About this task | Output only the lines below from the one containing "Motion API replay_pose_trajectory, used" to the one containing "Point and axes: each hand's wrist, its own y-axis", exactly as written, both ends kept.

Stored dataset items:
------------------------------
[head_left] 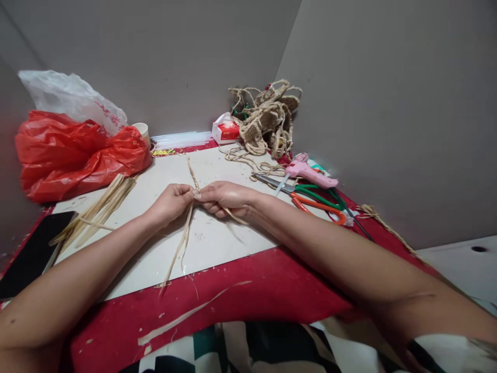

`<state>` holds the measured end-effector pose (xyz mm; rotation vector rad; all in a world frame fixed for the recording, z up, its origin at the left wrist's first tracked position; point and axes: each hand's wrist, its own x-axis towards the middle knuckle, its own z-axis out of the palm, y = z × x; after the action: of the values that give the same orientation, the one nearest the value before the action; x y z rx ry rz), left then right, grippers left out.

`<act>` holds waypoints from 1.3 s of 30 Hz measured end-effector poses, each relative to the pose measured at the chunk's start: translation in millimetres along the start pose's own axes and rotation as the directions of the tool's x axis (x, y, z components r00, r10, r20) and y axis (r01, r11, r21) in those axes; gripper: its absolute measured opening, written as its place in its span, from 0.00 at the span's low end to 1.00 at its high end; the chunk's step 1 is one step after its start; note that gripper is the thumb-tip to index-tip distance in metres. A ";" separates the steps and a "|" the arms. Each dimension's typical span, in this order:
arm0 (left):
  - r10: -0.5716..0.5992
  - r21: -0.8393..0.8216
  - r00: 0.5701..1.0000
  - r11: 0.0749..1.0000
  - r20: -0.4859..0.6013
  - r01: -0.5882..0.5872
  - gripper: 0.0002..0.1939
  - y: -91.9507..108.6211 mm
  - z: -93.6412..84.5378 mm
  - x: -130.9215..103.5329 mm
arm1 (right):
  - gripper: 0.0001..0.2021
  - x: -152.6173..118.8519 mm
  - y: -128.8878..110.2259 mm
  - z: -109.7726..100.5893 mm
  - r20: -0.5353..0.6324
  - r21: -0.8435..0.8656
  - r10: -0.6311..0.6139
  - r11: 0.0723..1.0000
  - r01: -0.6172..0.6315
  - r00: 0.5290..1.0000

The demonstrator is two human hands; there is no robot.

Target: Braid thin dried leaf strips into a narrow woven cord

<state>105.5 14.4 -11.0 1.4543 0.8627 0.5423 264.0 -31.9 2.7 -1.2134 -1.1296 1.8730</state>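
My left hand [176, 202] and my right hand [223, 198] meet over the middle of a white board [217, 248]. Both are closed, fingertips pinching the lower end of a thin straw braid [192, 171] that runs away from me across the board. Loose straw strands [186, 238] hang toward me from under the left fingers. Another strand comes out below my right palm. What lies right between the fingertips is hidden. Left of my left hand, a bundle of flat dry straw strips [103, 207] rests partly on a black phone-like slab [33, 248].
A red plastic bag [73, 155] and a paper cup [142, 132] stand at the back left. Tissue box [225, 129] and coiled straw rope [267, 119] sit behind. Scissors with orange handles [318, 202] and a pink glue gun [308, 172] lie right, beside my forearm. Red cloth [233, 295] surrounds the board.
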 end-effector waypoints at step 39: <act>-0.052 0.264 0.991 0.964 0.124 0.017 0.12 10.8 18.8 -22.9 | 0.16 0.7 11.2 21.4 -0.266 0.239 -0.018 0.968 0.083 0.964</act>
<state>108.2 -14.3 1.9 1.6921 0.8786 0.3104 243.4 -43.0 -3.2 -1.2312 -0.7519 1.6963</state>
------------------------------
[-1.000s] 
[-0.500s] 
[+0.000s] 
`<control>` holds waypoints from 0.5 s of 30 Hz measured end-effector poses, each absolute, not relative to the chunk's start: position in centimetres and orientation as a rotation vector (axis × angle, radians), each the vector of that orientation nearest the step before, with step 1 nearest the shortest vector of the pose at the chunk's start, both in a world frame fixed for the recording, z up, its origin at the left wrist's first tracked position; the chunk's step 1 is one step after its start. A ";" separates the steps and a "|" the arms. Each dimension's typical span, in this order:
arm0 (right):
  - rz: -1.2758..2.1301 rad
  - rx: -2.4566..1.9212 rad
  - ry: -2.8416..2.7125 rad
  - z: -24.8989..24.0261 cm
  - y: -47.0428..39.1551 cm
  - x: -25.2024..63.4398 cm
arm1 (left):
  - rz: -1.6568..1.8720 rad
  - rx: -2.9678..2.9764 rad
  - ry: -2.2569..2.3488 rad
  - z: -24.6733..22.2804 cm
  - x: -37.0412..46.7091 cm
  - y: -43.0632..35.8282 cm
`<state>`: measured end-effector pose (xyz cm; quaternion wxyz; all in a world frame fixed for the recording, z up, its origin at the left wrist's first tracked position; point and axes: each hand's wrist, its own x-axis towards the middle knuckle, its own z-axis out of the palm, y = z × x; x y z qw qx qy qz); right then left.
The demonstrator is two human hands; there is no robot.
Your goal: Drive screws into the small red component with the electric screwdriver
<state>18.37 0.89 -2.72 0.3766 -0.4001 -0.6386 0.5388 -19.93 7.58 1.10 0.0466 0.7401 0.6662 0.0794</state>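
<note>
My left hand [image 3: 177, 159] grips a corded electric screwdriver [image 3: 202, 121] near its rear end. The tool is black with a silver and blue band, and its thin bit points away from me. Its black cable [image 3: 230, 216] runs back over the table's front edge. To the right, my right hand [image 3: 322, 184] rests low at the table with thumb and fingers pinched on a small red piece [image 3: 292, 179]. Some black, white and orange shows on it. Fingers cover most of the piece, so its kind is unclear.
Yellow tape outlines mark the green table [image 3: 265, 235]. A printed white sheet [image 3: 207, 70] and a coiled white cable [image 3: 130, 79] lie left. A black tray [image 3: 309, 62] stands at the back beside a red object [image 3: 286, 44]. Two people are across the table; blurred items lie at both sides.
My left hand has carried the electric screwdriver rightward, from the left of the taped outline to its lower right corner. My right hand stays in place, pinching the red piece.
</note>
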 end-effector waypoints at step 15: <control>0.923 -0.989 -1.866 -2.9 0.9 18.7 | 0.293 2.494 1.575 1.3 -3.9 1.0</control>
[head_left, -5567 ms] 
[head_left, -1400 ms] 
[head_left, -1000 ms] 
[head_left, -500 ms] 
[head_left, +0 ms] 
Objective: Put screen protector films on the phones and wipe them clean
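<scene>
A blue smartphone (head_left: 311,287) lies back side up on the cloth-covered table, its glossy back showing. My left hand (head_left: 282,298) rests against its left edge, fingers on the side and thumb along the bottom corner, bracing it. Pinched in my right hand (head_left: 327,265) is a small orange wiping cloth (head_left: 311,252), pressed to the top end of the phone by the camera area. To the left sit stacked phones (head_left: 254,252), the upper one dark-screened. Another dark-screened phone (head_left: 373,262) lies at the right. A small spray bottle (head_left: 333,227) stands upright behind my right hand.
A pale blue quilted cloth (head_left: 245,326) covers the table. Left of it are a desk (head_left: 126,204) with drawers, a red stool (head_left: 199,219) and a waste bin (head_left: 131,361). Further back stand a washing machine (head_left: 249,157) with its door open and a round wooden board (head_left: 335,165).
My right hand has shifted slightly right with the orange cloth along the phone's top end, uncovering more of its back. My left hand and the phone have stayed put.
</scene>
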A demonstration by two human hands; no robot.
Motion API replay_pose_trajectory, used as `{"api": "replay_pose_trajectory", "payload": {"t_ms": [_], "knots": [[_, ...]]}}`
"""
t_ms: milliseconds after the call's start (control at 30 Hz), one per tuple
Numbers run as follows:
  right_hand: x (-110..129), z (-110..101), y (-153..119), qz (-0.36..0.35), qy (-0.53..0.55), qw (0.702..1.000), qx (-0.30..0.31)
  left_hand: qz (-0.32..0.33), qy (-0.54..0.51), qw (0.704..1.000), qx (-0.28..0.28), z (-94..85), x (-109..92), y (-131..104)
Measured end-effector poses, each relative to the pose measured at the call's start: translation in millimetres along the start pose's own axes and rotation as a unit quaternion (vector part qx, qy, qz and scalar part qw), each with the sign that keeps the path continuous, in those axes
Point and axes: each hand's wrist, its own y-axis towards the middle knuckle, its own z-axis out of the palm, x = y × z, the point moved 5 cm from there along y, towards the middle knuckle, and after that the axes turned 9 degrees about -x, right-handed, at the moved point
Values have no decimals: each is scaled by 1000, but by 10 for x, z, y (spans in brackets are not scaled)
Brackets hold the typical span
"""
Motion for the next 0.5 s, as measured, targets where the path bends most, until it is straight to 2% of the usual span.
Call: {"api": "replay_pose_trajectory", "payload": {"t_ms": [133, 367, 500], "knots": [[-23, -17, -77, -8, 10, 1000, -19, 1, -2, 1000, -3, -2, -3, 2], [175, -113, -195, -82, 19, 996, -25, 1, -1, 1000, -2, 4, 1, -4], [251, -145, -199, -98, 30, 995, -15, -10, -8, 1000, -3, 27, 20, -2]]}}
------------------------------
Result of the task |
Motion API replay_pose_trajectory, used as `{"api": "replay_pose_trajectory", "payload": {"t_ms": [_], "knots": [[_, ...]]}}`
"""
t_ms: milliseconds after the call's start (control at 30 Hz), one per tuple
Numbers run as follows:
  right_hand: x (-110..129), z (-110..101), y (-153..119), qz (-0.36..0.35), qy (-0.53..0.55), qw (0.702..1.000), qx (-0.30..0.31)
  left_hand: qz (-0.32..0.33), qy (-0.54..0.51), qw (0.704..1.000), qx (-0.28..0.28), z (-94..85), x (-109..92), y (-131..104)
Measured end-effector poses, each relative to the pose measured at the call's start: translation in millimetres along the start pose's own axes and rotation as a unit quaternion (vector part qx, qy, qz and scalar part qw), each with the sign that keeps the path continuous, in those axes
Point and axes: each hand's wrist, its own y-axis towards the middle knuckle, its own z-axis out of the palm, x = y × z, the point moved 5 cm from there along y, towards the middle knuckle, and after that the axes turned 9 degrees about -x, right-handed, at the moved point

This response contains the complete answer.